Goal of the exercise
Transcribe the data below verbatim from the line with "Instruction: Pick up" to the line with "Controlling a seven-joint". Include both of those lines.

Dataset content
= = = = =

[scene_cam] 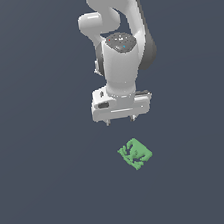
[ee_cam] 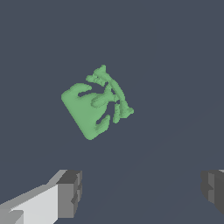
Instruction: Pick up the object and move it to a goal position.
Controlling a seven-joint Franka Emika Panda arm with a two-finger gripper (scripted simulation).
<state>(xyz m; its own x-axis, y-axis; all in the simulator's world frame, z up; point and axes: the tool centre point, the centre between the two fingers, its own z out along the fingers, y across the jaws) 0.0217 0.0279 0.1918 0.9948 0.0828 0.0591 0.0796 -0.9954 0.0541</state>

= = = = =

Result of the exercise
Instruction: Pick up the object and move it to a goal position.
Controlling a seven-joint Franka Emika Panda arm with a two-finger gripper (scripted simulation).

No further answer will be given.